Nach der EU-Richtline 2005/29/EG für unlautere Geschäftspraktiken stellt es eine Irreführung dar, wenn Händler Begriffe wie „gratis“, „umsonst“ oder „kostenfrei“ in der Absatzwerbung benutzen, tatsächlich aber für den Verbraucher weitere Kosten als diejenigen anfallen, die im Rahmen des Eingehens auf die Geschäftspraxis und für die Abholung oder Lieferung der Ware unvermeidbar sind.

Nicht jede Verwendung der genannten oder ähnlichen Schlüsselworte sind danach verboten. Entscheidend ist nach einem Urteil des OLG Köln, ob der durchschnittliche Verbraucher mit Kosten rechnet, die ihn im Rahmen des Eingehens auf die Geschäftspraktik entstehen. Bleiben solche kostenlosen Zugaben zu einem entgeltlichen Angebot aber erlaubt, müssen sie auch als kostenlos angekündigt werden, solange nicht beim Durchschnittsverbraucher der Eindruck entsteht, er brauche, um die Zugabe in Anspruch nehmen zu können, nichts anderes abzunehmen und dem Anbietenden folglich überhaupt nicht zu bezahlen.

Wichtig ist nach den Kölner Richtern danach, dass der Verbraucher in keiner Weise darüber im Unklaren gelassen wird, welche Kosten exakt von ihm zu zahlen sind.
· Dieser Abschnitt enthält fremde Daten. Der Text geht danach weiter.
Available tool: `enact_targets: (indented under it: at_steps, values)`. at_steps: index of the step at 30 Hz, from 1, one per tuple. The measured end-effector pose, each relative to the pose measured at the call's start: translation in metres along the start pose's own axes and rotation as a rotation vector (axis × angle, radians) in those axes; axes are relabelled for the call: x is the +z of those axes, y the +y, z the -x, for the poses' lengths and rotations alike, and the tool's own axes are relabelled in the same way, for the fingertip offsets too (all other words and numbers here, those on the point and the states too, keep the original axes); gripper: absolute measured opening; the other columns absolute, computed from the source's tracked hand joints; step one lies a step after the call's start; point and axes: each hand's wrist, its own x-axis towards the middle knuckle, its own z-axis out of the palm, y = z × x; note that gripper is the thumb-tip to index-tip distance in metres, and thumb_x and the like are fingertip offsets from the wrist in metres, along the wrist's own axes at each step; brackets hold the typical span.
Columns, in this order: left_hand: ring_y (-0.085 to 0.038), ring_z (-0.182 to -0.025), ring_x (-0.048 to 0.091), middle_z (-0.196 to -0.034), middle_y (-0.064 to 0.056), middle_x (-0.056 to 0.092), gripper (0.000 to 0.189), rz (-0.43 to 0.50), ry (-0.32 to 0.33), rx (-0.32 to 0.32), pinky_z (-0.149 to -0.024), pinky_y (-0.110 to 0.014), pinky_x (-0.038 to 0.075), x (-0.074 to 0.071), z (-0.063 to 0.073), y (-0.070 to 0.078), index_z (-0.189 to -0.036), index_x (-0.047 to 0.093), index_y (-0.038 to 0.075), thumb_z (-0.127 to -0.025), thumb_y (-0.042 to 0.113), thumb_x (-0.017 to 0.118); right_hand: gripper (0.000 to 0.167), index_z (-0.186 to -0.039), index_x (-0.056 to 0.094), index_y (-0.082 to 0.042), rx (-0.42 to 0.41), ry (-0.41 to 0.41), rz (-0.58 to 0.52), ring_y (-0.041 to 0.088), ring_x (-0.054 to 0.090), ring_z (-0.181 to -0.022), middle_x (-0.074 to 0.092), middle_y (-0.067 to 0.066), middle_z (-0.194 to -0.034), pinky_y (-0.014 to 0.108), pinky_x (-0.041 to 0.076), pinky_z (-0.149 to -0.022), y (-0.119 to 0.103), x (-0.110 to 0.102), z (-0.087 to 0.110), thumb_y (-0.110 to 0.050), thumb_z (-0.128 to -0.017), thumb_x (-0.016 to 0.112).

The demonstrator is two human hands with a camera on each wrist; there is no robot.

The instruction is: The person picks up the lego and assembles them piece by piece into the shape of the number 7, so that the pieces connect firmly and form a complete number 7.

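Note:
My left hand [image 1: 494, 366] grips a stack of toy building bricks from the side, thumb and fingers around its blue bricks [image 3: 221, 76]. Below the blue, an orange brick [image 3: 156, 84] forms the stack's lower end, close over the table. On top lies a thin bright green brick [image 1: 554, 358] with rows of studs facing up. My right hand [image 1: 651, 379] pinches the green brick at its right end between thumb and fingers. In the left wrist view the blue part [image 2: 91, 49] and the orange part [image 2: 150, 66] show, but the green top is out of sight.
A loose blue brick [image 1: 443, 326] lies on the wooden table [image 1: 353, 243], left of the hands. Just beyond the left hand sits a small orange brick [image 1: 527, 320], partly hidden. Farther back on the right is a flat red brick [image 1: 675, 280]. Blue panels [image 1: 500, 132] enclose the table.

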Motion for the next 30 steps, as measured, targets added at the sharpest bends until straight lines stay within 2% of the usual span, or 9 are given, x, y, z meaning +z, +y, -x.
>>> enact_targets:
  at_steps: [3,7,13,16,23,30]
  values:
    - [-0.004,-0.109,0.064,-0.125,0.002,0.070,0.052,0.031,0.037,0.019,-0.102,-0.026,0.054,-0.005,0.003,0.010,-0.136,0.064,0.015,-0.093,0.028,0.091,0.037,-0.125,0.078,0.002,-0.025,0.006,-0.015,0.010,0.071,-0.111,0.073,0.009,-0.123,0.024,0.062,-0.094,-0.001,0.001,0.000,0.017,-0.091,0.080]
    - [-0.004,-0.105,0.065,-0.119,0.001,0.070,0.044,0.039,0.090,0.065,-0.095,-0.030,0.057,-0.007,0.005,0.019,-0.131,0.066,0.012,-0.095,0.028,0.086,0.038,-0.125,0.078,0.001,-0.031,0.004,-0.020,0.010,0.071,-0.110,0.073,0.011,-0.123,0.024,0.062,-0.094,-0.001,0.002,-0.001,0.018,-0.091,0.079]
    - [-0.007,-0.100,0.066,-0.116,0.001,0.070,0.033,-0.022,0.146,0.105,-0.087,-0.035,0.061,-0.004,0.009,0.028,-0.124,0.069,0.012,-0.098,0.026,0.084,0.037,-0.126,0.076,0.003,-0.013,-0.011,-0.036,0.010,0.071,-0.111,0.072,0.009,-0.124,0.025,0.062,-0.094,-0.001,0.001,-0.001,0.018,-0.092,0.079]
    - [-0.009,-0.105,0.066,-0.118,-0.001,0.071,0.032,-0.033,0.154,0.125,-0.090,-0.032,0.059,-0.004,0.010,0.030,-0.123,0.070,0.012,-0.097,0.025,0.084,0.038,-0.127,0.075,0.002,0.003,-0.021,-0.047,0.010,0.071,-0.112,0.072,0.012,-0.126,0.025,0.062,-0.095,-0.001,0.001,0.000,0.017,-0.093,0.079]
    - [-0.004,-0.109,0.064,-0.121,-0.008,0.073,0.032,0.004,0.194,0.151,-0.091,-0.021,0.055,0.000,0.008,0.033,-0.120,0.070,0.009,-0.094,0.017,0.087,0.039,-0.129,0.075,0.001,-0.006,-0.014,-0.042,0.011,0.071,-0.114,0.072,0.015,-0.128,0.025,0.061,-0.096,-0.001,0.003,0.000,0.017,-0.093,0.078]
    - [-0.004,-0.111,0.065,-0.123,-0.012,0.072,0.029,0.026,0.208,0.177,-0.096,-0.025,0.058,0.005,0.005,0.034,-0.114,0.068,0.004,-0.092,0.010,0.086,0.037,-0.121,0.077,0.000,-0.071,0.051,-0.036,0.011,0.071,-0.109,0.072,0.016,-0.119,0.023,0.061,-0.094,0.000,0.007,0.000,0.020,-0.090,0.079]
Eine Konstellation, wonach ein Produkt mit 0,00 EUR beworben und mit „Sternchenhinweis“ darauf aufmerksam gemacht wurde, dass das Angebot von dem Abschluss eines 2-Jahres-Vertrages abhängig sei, wurde als wettbewerbswidrig angesehen. Bei dieser Konstellation werde der Verbraucher im Unklaren über anfallende Kosten gelassen.

Wichtig ist, danach auf den Gesamtkontext der Werbung zu achten und sicherzugehen, dass bei der Formulierung der Werbung dem Verbraucher immer klar gemacht wird, was genau er zu zahlen hat.